Augusto Abelaira
[da introdução ao romance Humilhados e Ofendidos, de Dostoievski -- Lisboa : Estúdios Cor, 1962 -- traduzido por Maria Franco]:
Imaginemos que alguém nos diz:escrito por ai.valhamedeus
— Conta-me os Humilhados e Ofendidos. — Trata-se de alguém que teve medo das 400 páginas do livro, bem entendido. Porque isto de ler, numa época em que os grandes romances (A Cartuxa, Guerra e Paz, Os Irmãos Karamazov) já foram reduzidos aos cómodos (e também pedagógicos) quadradinhos, vai sendo prova de um espírito bastante bota-de-elástico.
Eis-nos, subitamente, apanhados numa ratoeira; não tão grande como se o pedido se referisse a Os Demónios, claro está; mesmo assim... Primeira dificuldade: com que espécie de pessoa estamos a conversar? Com a Costureirinha da Sé (quem convencionámos ter um espírito de costureira da Sé) ou com uma universitária (uma universitária que não esteja apenas a estudar para arranjar marido)? À Costureirinha da Sé talvez pudéssemos responder:
— Era uma vez duas raparigas a quem o príncipe Valkovski perseguiu, embora, de modos diversos: seduzindo uma, afastando a outra do seu filho, Aliocha, quando este se dispunha a casar com ela. Coincidência estranha: ambas foram vítimas da intransigência dos pais, que as amaldiçoaram, embora um deles acabe por se render ao verificar as terríveis consequências que o gesto do outro provocou. Etc. — A história é tão complicada que teríamos de continuar neste tom por muito tempo para que a nossa ouvinte formasse uma ideia aproximada dos numerosos incidentes que são o fundo sobre o qual se desenvolve o romance e se agitam as personagens.
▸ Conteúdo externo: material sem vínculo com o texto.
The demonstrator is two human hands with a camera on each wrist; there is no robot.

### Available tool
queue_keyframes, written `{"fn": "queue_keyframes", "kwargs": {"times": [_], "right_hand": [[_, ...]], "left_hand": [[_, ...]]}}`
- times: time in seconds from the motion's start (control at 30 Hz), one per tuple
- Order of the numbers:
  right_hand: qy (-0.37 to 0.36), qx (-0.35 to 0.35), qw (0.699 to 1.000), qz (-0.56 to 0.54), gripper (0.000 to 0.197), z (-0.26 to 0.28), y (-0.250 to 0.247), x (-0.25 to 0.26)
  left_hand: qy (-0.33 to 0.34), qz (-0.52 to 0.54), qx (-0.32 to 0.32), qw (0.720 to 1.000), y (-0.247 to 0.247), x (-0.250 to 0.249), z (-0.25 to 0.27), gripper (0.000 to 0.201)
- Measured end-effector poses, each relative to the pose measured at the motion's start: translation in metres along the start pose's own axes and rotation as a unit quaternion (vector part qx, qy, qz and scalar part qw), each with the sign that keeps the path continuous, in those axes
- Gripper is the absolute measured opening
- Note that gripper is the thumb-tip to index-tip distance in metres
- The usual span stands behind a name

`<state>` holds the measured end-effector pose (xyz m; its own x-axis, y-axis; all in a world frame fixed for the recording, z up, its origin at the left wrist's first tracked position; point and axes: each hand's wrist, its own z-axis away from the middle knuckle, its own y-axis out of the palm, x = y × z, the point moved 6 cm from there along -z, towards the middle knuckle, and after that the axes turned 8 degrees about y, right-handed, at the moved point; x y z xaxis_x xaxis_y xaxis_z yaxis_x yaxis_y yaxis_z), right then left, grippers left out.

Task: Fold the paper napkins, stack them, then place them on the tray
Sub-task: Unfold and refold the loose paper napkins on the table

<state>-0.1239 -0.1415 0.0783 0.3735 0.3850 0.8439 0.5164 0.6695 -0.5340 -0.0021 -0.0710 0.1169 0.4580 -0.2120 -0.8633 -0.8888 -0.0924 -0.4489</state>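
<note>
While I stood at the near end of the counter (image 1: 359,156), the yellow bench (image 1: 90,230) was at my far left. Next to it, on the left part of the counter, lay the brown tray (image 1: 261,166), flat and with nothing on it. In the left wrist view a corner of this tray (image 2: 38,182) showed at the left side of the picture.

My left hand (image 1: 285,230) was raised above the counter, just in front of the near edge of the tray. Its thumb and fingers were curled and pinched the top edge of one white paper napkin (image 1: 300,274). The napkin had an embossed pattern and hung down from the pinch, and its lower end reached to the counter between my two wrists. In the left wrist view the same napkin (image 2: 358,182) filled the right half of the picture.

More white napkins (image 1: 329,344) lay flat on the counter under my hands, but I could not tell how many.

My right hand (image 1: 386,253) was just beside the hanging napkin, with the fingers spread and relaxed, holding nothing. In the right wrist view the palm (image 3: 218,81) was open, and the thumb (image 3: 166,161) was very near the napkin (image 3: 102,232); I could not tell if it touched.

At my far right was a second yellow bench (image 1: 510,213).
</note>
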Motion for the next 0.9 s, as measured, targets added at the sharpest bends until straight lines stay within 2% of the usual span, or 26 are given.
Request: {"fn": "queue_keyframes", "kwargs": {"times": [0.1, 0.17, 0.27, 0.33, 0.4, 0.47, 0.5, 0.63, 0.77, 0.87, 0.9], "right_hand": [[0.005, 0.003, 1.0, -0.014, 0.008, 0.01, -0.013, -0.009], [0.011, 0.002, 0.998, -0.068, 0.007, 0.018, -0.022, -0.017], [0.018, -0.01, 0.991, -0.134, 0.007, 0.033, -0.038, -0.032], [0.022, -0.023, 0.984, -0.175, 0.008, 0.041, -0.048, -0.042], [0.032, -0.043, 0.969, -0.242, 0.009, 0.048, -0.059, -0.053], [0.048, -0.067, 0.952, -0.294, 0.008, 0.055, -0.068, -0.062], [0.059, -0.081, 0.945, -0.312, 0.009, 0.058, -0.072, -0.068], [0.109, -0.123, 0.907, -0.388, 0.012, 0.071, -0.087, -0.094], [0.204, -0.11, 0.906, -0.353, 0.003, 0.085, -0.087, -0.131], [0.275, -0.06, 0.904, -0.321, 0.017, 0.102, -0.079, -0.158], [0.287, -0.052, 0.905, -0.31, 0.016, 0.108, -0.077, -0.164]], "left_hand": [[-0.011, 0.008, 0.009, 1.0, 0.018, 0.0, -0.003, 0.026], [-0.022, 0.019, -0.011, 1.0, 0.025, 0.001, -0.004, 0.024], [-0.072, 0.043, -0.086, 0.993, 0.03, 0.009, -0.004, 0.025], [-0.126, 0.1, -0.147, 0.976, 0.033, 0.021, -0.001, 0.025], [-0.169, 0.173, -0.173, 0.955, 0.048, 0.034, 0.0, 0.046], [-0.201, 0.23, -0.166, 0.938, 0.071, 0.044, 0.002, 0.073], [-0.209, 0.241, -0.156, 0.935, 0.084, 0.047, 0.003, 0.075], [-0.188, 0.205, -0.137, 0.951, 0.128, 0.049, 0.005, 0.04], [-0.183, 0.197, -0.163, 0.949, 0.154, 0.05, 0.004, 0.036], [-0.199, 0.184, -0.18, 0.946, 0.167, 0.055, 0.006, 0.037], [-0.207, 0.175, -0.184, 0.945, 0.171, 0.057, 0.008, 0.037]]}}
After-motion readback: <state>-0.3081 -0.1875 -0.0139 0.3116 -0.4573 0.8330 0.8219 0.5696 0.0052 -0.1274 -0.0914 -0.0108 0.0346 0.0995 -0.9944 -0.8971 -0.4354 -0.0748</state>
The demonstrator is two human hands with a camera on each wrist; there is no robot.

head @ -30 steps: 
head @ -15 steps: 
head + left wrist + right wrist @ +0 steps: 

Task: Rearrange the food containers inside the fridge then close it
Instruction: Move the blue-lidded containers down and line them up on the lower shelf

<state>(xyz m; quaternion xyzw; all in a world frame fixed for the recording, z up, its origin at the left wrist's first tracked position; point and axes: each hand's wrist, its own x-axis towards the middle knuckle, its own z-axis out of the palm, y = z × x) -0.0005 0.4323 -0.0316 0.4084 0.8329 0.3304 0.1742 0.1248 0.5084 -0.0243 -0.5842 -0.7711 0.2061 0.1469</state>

Mas se contarmos os Humilhados e Ofendidos desta maneira, teremos a sensação de que traímos de uma forma radical o livro de Dostoievski. Portas que se abrem de repente (Dostoievski não sabe fechar as portas à chave) para dar entrada a personagens inesperadas, mas que chegam muito a propósito ou a despropósito, pressentimentos, golpes de teatro constantes, gente a correr (Dostoievski ou, pelo menos, os seus heróis, não aprenderam a andar a passo e sentimos que teriam adorado viver na época do avião a jacto)... Tudo isso terá alguma importância? Esta dúvida é tão razoável que a nossa maneira de falar à universitária seria outra:
— Não vale a pena contar a história — diríamos —, porque a história não tem importância... As personagens sim, e é preferível falarmos delas e deixar o resto: o príncipe Valkovski, um ser amoral que não se preocupa com os outros, para quem os outros são simples instrumentos ao serviço das suas ambições, um demónio cínico para quem o mundo termina na ponta das unhas. Aliocha, o filho, um ser fraco, incapaz de resistir à influência de quem está com ele, gravitando hoje em torno de Natacha, amanhã em torno de Katia, joguete nas mãos do pai. Nelly, a órfã que depois da morte da mãe adorada conhece o inferno em casa da Bubnova. Etc. — Teríamos pano para mangas.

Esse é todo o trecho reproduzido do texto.